▸ **TASK DIRECTIONS**
Every line below from the one containing "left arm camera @" through the one containing "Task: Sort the" must be transcribed exactly. Omit all lines outside that stretch.

▸ **SOURCE DATA**

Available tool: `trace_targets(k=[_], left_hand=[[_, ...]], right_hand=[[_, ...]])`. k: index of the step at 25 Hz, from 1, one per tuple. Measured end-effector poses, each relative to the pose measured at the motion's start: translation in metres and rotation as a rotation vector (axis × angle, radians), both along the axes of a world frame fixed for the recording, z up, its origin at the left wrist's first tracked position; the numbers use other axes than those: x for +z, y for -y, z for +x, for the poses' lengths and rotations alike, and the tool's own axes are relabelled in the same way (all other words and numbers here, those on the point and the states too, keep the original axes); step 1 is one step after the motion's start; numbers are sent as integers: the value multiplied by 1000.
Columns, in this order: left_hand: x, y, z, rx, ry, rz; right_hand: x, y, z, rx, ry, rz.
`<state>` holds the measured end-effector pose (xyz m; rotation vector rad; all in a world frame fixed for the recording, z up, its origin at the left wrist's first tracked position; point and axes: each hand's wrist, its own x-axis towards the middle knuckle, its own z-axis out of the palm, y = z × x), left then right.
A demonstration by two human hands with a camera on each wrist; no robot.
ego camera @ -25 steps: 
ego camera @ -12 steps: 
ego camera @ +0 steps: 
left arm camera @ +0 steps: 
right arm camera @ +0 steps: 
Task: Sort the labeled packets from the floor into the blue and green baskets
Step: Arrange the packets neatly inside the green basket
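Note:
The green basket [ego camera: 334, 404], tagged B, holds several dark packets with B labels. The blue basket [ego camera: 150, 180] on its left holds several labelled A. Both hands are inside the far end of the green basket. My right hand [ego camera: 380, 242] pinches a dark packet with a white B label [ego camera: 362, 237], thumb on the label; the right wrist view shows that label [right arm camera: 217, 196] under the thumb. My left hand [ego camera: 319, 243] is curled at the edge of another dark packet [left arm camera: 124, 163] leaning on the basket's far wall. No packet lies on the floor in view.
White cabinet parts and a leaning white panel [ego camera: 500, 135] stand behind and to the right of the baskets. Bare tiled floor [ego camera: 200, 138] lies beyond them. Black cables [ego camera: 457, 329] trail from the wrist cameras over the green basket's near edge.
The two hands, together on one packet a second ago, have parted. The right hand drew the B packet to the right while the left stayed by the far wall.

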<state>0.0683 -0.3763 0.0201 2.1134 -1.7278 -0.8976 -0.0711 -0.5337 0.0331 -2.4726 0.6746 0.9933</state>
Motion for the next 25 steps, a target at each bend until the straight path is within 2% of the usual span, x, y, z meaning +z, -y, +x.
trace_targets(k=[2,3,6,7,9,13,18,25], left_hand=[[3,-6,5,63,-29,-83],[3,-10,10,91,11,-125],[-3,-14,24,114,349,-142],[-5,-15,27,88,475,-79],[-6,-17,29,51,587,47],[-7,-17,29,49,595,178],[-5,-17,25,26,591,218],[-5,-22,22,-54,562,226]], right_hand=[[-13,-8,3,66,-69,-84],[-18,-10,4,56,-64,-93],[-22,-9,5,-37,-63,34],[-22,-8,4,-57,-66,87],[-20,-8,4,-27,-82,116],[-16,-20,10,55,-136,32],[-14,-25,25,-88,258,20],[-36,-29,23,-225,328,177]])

▸ **ANSWER SPACE**
left arm camera @ +0 steps: 
right arm camera @ +0 steps: 
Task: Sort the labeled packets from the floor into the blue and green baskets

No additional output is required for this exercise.